* [What you have to do] Using the material below, repeat exactly the lines from the one with "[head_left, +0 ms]" through the one with "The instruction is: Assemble", ends included, without any images.
* * * *
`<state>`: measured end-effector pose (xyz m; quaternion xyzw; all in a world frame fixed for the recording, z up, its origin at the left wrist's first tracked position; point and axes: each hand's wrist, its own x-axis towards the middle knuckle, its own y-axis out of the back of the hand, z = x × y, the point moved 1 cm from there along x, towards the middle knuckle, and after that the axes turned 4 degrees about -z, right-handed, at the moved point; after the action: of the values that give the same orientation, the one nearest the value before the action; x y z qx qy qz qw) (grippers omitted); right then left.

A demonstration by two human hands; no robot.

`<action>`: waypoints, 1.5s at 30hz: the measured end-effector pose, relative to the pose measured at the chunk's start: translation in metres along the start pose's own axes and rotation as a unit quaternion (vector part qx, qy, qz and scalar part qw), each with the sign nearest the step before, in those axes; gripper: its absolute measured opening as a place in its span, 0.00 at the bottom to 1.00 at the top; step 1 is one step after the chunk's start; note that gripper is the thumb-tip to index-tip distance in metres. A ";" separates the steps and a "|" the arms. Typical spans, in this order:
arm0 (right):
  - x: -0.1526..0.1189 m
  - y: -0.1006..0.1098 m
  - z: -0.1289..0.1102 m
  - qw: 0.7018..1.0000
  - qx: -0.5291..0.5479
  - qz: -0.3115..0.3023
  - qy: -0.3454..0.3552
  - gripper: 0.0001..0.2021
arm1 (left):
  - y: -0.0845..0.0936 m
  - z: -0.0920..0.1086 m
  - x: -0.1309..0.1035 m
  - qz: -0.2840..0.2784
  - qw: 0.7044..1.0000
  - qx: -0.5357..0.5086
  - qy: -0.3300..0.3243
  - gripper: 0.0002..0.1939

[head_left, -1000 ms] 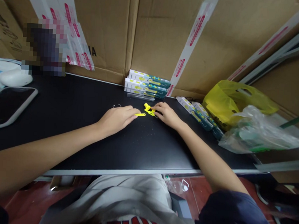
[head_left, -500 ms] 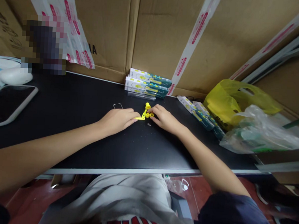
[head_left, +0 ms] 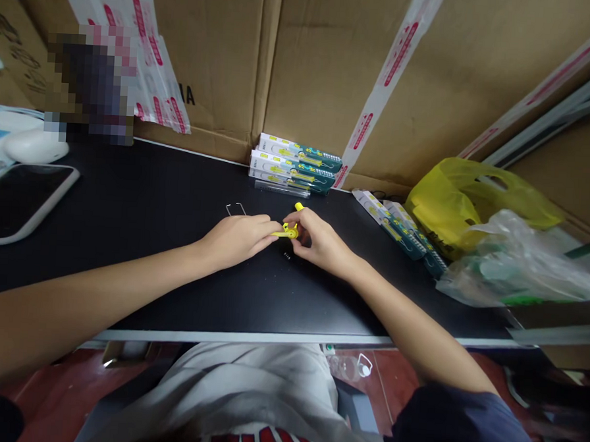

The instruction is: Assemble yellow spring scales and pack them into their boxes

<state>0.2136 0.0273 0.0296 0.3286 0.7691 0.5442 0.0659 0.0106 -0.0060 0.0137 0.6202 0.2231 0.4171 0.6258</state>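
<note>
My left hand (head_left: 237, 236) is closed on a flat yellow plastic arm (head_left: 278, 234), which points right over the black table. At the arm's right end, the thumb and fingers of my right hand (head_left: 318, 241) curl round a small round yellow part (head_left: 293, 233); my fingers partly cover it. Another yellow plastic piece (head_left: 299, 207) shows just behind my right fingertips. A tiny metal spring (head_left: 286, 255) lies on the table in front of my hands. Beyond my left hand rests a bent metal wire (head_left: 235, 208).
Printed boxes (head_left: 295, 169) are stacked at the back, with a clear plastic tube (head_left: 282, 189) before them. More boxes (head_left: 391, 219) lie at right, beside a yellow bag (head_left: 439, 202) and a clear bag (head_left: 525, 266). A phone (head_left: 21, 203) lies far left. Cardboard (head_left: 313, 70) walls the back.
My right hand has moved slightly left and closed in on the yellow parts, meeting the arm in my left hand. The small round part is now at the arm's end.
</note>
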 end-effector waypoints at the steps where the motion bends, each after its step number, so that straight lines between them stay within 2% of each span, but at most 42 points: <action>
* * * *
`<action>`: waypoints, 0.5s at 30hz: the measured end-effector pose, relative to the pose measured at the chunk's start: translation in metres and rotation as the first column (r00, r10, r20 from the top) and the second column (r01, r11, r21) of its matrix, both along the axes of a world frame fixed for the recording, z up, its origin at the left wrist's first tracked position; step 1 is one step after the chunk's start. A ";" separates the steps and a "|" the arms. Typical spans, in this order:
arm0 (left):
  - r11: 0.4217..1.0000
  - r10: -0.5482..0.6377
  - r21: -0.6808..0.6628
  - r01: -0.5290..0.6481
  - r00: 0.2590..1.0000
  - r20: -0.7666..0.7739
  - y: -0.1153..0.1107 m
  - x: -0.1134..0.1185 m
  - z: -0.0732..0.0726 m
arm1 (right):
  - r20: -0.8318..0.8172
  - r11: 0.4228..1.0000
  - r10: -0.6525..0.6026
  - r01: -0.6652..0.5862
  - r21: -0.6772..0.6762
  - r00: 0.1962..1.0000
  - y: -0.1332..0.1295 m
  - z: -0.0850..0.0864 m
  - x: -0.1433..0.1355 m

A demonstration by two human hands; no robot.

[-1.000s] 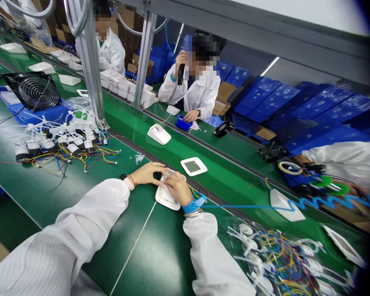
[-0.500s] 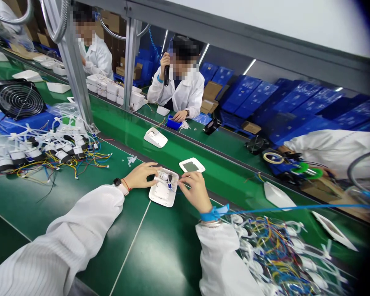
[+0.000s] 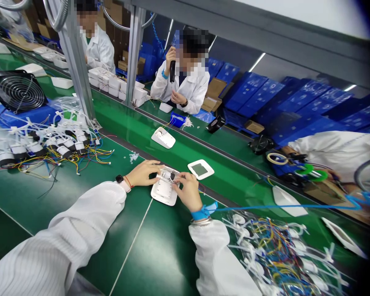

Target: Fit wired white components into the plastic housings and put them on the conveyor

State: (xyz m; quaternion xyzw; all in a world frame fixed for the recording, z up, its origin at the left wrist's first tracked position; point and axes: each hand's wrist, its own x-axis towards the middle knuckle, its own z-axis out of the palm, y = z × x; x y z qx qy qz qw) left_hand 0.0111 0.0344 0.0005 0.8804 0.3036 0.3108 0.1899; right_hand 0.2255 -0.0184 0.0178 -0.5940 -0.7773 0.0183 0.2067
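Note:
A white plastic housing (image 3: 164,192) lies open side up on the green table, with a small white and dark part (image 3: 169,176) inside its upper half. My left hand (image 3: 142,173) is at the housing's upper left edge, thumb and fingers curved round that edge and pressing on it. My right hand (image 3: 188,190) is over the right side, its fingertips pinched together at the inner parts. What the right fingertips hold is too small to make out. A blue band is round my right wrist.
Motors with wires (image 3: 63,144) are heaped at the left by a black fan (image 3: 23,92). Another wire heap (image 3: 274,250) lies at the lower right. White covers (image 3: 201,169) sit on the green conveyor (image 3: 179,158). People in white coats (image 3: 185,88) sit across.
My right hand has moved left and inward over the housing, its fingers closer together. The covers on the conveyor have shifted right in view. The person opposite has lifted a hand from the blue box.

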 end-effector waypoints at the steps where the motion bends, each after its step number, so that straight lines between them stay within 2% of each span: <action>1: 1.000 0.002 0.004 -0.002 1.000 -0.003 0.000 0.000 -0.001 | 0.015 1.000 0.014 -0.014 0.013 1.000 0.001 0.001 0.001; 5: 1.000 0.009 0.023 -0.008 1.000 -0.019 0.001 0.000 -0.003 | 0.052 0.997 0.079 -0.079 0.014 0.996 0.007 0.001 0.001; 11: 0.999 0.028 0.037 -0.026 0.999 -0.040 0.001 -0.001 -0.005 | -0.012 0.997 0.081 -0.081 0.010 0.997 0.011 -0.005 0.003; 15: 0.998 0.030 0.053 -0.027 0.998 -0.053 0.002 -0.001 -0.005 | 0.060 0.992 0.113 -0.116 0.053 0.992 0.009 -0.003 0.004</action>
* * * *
* [Response below]
[head_left, +0 ms] 

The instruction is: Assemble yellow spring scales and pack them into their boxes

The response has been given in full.